**Exercise**
Please repeat the lines below exactly. Begin with the line containing "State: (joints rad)" and go on through the line containing "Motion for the".

(Data excerpt begins)

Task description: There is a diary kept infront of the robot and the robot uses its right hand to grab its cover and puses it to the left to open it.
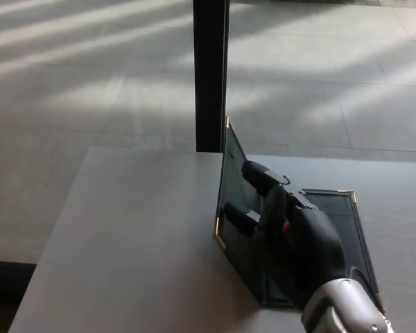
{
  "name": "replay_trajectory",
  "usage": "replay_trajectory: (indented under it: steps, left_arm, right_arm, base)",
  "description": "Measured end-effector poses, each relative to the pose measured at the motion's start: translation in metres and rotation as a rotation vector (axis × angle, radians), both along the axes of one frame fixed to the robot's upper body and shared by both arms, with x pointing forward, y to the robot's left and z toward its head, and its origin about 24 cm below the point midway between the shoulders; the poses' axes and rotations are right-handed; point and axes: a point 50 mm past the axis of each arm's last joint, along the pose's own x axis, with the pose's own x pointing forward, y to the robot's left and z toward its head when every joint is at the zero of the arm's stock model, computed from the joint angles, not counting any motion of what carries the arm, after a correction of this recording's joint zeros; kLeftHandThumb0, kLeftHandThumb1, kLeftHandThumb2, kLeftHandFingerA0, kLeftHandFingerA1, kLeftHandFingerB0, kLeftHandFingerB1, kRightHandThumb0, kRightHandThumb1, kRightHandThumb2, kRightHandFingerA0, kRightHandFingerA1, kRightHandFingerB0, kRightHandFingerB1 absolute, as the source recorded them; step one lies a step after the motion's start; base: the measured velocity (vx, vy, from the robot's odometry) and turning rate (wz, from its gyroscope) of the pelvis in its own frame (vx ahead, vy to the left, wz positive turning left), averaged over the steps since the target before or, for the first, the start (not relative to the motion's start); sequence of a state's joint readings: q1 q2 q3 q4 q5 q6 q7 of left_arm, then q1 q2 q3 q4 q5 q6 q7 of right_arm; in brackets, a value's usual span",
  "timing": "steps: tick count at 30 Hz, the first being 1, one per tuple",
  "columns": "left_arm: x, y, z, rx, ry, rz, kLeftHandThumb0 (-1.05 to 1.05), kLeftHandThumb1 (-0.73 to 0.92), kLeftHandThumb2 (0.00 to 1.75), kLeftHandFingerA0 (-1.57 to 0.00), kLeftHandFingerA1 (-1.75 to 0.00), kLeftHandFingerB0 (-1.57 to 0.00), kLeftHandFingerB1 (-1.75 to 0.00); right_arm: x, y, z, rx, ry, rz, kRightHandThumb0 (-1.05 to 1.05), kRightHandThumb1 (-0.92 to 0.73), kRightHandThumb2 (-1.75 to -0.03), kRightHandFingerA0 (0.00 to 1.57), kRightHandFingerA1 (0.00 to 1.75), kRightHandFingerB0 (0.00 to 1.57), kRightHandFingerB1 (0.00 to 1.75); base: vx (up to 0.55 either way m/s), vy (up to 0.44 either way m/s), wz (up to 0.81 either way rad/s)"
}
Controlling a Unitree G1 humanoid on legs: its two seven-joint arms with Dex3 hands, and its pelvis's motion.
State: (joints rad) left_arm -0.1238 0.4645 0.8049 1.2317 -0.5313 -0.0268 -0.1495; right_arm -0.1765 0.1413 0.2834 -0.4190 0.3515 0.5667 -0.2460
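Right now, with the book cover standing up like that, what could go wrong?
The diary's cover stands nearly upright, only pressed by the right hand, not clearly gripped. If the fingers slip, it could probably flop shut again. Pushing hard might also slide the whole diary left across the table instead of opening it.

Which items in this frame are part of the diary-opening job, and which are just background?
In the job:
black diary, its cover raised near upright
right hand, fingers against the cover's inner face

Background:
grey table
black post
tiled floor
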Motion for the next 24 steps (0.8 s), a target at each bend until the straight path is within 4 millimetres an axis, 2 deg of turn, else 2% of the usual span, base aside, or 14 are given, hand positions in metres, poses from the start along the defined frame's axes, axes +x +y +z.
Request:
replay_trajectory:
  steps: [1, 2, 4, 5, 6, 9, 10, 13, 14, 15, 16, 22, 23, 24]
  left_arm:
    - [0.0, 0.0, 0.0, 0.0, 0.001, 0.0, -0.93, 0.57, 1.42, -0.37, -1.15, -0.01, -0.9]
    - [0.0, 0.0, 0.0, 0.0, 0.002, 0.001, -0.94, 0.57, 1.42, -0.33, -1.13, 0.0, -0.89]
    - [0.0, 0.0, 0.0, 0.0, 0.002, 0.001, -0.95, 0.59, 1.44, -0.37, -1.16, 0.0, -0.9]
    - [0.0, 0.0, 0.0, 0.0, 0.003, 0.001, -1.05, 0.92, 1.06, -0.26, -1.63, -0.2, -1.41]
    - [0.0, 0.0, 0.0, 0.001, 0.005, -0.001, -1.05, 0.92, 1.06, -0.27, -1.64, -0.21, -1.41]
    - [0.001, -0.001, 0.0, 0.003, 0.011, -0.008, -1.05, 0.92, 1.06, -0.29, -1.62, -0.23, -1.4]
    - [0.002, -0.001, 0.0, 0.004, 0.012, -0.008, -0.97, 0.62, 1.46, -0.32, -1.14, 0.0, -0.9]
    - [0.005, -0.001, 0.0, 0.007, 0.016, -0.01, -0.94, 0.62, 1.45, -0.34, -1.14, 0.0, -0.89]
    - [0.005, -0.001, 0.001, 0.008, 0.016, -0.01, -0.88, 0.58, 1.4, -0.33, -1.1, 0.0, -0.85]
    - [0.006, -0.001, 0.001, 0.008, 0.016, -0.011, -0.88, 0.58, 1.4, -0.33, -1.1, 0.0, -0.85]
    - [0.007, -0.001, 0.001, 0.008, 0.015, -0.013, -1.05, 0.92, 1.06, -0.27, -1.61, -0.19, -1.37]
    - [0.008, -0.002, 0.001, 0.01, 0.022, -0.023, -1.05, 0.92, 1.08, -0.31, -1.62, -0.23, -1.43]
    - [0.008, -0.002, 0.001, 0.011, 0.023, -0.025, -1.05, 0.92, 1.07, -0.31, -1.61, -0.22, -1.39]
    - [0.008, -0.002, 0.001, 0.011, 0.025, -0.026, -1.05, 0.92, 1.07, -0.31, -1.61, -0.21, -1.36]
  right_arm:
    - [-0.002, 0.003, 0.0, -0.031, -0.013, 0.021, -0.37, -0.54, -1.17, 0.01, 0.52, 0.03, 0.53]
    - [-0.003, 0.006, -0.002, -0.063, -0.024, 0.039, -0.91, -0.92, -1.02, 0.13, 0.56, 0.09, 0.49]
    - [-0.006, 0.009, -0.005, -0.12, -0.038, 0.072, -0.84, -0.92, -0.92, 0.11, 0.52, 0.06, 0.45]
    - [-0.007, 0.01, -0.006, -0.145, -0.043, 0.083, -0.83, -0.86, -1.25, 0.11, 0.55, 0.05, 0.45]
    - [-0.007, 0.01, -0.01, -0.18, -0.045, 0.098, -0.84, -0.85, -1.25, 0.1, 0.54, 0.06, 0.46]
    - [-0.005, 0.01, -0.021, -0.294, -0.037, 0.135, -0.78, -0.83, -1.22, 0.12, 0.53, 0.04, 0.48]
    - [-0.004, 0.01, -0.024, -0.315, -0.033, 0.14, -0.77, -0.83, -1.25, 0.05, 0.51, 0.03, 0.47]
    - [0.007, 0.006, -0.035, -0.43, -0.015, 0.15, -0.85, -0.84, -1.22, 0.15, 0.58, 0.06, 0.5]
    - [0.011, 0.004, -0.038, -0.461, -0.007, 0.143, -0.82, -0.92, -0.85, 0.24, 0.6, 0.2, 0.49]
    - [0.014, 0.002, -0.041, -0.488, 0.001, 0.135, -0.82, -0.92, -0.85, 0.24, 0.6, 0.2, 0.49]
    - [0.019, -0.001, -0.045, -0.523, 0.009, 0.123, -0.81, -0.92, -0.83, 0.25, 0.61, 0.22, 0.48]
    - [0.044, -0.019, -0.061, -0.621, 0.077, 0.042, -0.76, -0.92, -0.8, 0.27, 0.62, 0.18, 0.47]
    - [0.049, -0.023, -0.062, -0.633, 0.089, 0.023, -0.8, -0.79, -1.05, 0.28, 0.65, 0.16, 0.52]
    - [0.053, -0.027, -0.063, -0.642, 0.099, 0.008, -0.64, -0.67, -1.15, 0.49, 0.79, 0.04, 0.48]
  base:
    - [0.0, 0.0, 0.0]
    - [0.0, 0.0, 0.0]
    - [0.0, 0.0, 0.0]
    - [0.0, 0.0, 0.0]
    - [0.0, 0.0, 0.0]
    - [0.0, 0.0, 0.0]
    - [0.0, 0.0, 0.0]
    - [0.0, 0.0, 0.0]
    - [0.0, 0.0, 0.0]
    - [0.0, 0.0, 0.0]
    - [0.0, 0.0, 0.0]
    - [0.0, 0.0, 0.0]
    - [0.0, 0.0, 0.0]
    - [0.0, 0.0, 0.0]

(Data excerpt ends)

**Solution to the problem**
State: (joints rad) left_arm -0.1238 0.4645 0.8049 1.2317 -0.5313 -0.0268 -0.1495; right_arm -0.1765 0.1413 0.2834 -0.4190 0.3515 0.5667 -0.2460
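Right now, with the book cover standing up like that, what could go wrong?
The diary's cover stands nearly upright, only pressed by the right hand, not clearly gripped. If the fingers slip, it could probably flop shut again. Pushing hard might also slide the whole diary left across the table instead of opening it.

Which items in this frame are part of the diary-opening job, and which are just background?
In the job:
black diary, its cover raised near upright
right hand, fingers against the cover's inner face

Background:
grey table
black post
tiled floor
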Motion for the next 24 steps (0.8 s), a target at each bend until the straight path is within 4 millimetres an axis, 2 deg of turn, else 2% of the usual span, base aside, or 14 are given, hand positions in metres, poses from the start along the defined frame's axes, axes +x +y +z.

That concludes the answer to the exercise.